Amazon juga telah memasuki industri hiburan dengan layanan streaming digitalnya. Melalui Amazon Prime Video, perusahaan ini menawarkan berbagai film, serial, dan konten orisinal yang bersaing langsung dengan pemain besar lainnya seperti Netflix. Layanan ini menjadi bagian dari paket berlangganan Prime yang juga mencakup pengiriman gratis. Melalui Prime Video, Amazon berhasil menarik dan mempertahankan pelanggan, menciptakan ekosistem yang kuat dan terintegrasi yang sulit ditandingi oleh kompetitor.
Di balik ekspansi bisnisnya, Amazon juga terus berinvestasi besar-besaran dalam pengembangan teknologi, terutama di bidang kecerdasan buatan (AI).
Menciptakan Pengalaman Digital
Perusahaan ini memproduksi berbagai produk elektronik konsumen, seperti e-reader Kindle, perangkat Echo, tablet Fire, dan Fire TV. Produk-produk ini ditenagai oleh asisten virtual berbasis AI, Alexa, yang telah menjadi bagian tak terpisahkan dari rumah tangga modern. Inovasi teknologi ini terus memajukan Amazon sebagai perusahaan yang tidak hanya menjual produk, tetapi juga menciptakan pengalaman digital yang lebih cerdas dan terintegrasi bagi penggunanya.

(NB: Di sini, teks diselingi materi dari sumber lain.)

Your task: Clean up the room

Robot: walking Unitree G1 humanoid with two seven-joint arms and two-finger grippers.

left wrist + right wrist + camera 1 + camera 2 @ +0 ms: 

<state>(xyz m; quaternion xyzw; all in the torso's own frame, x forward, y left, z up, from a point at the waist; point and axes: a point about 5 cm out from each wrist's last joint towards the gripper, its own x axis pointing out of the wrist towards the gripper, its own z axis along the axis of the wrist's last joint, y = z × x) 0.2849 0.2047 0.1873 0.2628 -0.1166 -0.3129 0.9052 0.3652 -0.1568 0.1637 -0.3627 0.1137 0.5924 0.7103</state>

Namun, pertumbuhan Amazon juga diiringi dengan berbagai kontroversi. Perusahaan ini sering menghadapi kritik terkait kondisi kerja di gudang-gudangnya, di mana pekerja sering melaporkan jam kerja yang panjang dan tuntutan produktivitas yang tinggi. Selain itu, Amazon juga dituduh melakukan praktik bisnis anti-kompetitif, terutama terkait dugaan manipulasi harga dan dominasi pasar yang berpotensi merugikan pesaing yang lebih kecil. Kontroversi-kontroversi ini menjadi tantangan serius bagi reputasi perusahaan.
Ketahanan dan Pengaruh
Meskipun demikian, Amazon terus menunjukkan ketahanannya dan pengaruhnya yang mendalam di pasar global. Dengan kepemimpinan Andy Jassy yang menggantikan Jeff Bezos sebagai CEO, perusahaan ini terus beradaptasi dengan perubahan pasar dan teknologi.
Jassy, yang sebelumnya memimpin AWS, membawa fokus baru pada efisiensi dan inovasi berbasis AI, sambil tetap mempertahankan budaya perusahaan yang berpusat pada pelanggan. Langkah-langkah ini menunjukkan bahwa Amazon adalah entitas yang dinamis dan terus berevolusi.
Secara keseluruhan, profil Amazon menggambarkan sebuah perusahaan yang bertumbuh dari toko buku daring sederhana menjadi raksasa teknologi yang mendominasi berbagai sektor. Dengan portofolio bisnis yang terdiversifikasi, mulai dari e-commerce hingga komputasi awan dan hiburan, serta obsesi terhadap pelanggan dan inovasi, Amazon telah berhasil mengukuhkan dirinya sebagai salah satu perusahaan paling berpengaruh di dunia. Namun, tantangan terkait etika kerja dan persaingan bisnis terus menjadi sorotan yang menguji komitmen perusahaan terhadap nilai-nilai yang lebih luas.